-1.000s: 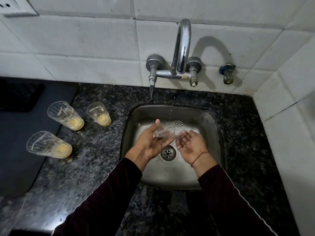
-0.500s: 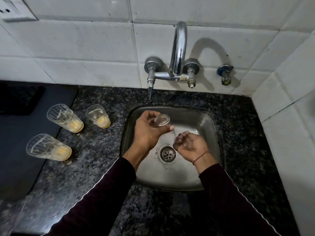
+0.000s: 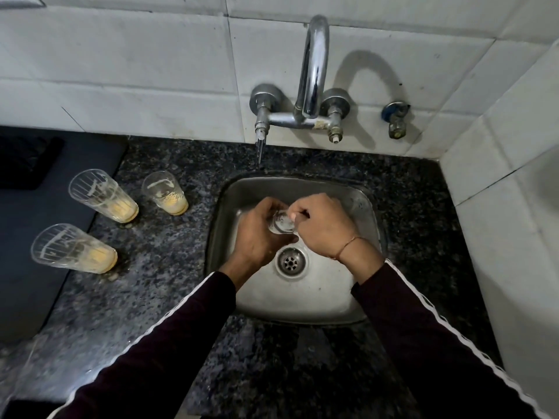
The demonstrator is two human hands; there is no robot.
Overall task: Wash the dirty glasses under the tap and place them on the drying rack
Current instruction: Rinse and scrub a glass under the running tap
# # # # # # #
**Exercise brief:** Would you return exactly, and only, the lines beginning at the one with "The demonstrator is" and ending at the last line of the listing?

**Answer box:**
The demonstrator is two human hands; there is no robot.
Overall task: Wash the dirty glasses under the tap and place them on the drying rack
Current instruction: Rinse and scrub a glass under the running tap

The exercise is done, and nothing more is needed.